The kilowatt-hour is a composite unit of energy equal to one kilowatt (kW) sustained for (multiplied by) one hour. The International System of Units (SI) unit of energy meanwhile is the joule (symbol J). Because a watt is by definition one joule per second, and because there are 3,600 seconds in an hour, one kWh equals 3,600 kilojoules or 3.6 MJ.^{[1]}^{[2]}
A widely used representation of the kilowatt-hour is "kWh", derived from its component units, kilowatt and hour. It is commonly used in billing for delivered energy to consumers by electric utility companies, and in commercial, educational, and scientific publications, and in the media.^{[3]}^{[4]} It is also the usual unit representation in electrical power engineering.^{[5]} This common representation, however, does not comply with the style guide of the International System of Units (SI).^{[6]}
Other representations of the unit may be encountered:
The hour is a unit of time listed among the non-SI units accepted by the International Bureau of Weights and Measures for use with the SI.^{[6]} Its combination with the kilowatt, a standard SI unit, is therefore permitted within the standard.^{[dubious – discuss]}
An electric heater consuming 1,000 watts (1 kilowatt) operating for one hour uses one kilowatt-hour of energy. A television consuming 100 watts operating continuously for 10 hours uses one kilowatt-hour. A 40-watt electric appliance operating continuously for 25 hours uses one kilowatt-hour.
Electrical energy is typically sold to consumers in kilowatt-hours. The cost of running an electrical device is calculated by multiplying the device's power consumption in kilowatts by the operating time in hours, and by the price per kilowatt-hour. The unit price of electricity charged by utility companies may depend on the customer's consumption profile over time. Prices vary considerably by locality. In the United States prices in different states can vary by a factor of three.^{[11]}
While smaller customer loads are usually billed only for energy, transmission services, and the rated capacity, larger consumers also pay for peak power consumption, the greatest power recorded in a fairly short time, such as 15 minutes. This compensates the power company for maintaining the infrastructure needed to provide peak power. These charges are billed as demand changes.^{[12]} Industrial users may also have extra charges according to the power factor of their load.

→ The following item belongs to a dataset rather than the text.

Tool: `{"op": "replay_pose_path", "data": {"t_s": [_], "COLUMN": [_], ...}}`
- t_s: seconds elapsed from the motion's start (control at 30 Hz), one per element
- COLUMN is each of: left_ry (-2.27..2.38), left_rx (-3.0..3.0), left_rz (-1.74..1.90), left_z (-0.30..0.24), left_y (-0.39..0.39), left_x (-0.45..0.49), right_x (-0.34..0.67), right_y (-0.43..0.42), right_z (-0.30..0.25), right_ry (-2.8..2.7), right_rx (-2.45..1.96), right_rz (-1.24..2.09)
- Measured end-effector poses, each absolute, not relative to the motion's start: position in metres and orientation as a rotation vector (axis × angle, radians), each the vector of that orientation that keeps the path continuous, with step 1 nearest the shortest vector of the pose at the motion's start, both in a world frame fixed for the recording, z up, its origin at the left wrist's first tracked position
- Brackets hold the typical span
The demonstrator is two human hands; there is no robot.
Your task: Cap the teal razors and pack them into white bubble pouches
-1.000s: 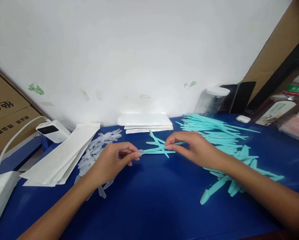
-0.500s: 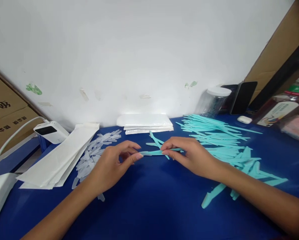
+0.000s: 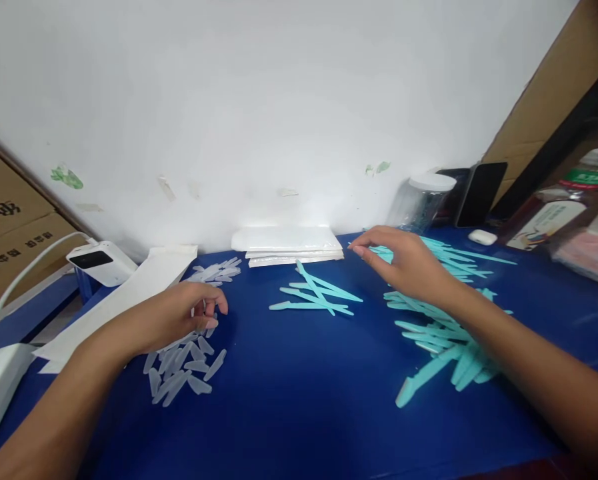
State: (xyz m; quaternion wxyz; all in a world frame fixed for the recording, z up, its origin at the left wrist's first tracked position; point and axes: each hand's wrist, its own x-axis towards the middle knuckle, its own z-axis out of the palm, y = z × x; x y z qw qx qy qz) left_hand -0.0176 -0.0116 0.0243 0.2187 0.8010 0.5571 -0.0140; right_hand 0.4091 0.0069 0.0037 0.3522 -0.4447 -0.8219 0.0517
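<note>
My left hand [image 3: 179,315] hovers with curled fingers over a heap of small clear plastic caps [image 3: 186,363] on the blue table [image 3: 289,400], fingertips touching the caps; whether it grips one I cannot see. My right hand [image 3: 403,263] reaches with fingers spread over the big pile of teal plastic sticks [image 3: 443,320] at the right and holds nothing. Between the hands lies a small crossed bunch of teal sticks [image 3: 316,297], untouched.
A stack of white pouches [image 3: 289,243] lies by the wall and long white paper sleeves [image 3: 123,300] at the left. A white power bank [image 3: 101,261] with cable sits far left. A clear jar [image 3: 421,200], phone [image 3: 481,193] and earbud case [image 3: 482,236] stand at the back right.
Both hands let go of the teal stick they held together; it now lies with the middle bunch. My left hand moved left to the clear caps, my right hand back right over the teal pile.
</note>
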Motion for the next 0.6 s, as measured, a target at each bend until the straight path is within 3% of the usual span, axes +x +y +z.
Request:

Major energy production or consumption is often expressed as terawatt-hours (TWh) for a given period that is often a calendar year or financial year. A 365-day year equals 8,760 hours, so over a period of one year, power of one gigawatt equates to 8.76 terawatt-hours of energy. Conversely, one terawatt-hour is equal to a sustained power of about 114 megawatts for a period of one year.
In 2020, the average household in the United States consumed 893 kWh per month.^{[13]}
In terms of human power, a healthy adult male manual laborer performs work equal to about half a kilowatt-hour over an eight-hour day.^{[14]}
Further information: Conversion of units § Energy |
To convert a quantity measured in a unit in the left column to the units in the top row, multiply by the factor in the cell where the row and column intersect.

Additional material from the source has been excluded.